A viral video circulated in recent weeks of members of the NY Benevolent Association, seen as a historically more conservative union for rank-and-file officers, venting at perceived mistreatment of police amid the protests.

"Stop treating us like 'animals' and 'thugs'," Mike O'Meara, head of the union, tells reporters. "I am not Derek Chauvin. they're not him," he said about the policeman who killed George Floyd in Minneapolis.

"Everybody's trying to shame us. The legislators. The press. Everybody's trying to shame us into being embarrassed of our profession," he says. "We've been overlooked by the conversation. We've been vilified. It's disgusting."

On Facebook, Blue Lives Matter - a counter group to Black Lives Matter that advocates for police interest - has over 2.2m endorsers.

Supporters say police deserve sympathy for doing a difficult job, which "radical" proposals to disband departments would cause anarchy and lawlessness.

Indeed, such reforms can have mixed results. Camden, a labor town in New Jersey, has been hailed as a model for fulfillment after disbanding its troubled police in 2012, redirecting energies to neighborhood patrolling.

However, within the years after it disbanded its police in 2008, fatal encounters with police rose dramatically in Vallejo, California, a town outside San Francisco.

"It's just really tough," says Robert McCormick, a retired policeman, and parole officer. "Everybody wants an easy answer, but there's not one."

There are many complexities even with reforms that sound reasonable, he points out.
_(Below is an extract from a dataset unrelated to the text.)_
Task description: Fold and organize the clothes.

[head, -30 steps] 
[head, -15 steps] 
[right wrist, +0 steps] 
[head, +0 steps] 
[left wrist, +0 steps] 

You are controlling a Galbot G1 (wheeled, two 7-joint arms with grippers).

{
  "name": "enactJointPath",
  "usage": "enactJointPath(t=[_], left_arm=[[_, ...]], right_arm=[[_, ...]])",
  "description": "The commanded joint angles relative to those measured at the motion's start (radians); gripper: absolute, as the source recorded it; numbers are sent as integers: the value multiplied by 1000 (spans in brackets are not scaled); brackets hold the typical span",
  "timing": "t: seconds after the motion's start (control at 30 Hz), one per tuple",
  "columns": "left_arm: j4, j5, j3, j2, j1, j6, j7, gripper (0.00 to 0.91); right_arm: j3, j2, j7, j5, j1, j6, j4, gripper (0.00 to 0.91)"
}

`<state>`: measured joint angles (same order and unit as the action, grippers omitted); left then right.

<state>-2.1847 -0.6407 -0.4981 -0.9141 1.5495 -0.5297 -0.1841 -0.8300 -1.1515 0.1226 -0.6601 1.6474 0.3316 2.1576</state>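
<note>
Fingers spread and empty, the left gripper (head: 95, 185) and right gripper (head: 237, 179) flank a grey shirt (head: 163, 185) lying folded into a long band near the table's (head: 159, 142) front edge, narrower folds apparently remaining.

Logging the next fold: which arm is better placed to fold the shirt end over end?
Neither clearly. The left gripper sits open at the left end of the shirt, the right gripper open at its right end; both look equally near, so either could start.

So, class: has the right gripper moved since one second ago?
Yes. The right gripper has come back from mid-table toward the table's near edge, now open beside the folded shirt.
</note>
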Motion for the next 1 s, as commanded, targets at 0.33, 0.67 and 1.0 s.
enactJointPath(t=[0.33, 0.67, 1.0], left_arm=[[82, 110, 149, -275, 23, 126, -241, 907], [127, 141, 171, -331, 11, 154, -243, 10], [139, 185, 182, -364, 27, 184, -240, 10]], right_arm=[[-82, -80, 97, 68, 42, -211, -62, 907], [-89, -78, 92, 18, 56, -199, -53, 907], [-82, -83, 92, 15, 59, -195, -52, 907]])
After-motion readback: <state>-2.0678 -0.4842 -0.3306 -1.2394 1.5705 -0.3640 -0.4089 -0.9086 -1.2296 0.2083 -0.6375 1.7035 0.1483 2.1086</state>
For example, getting psychological state specialists to affect issues police aren't equipped to affect - an outsized chunk of calls Mr. McCormick, 72, saw in his decades on the work within the Midwest and Colorado - would appear prudent.

But officers would haven't any way of knowing once they answer an emergency "911" call that mental disease is that the issue at hand.

Police kill Canadian man during psychological state check

With nearly one in three Americans owning a gun, risks for officers are often high.

Rather than reducing funds for police, Mr. McCormick thinks, there should be supplemental funds for training and alternative resources for police.

He thinks protections for police do get to remain in situ, like preserving "qualified immunity" - another concept that has come struggling amid the recent protests.

The doctrine shields officers from being held personally responsible for violating the constitutional rights of individuals they arrest.

Critics argue that this thwarts attempts to carry officers accountable, but Mr. McCormick says it's necessary to guard police who try to try to their jobs. "It says you cannot sue me only for arresting you, only for doing my job," he says.

"[The police] are being attacked," he says. "But [on the opposite hand], it is so damned hard to urge obviate a cop who's bad or not doing his job… it's pretty damn near impossible to convict a cop. That's ridiculous."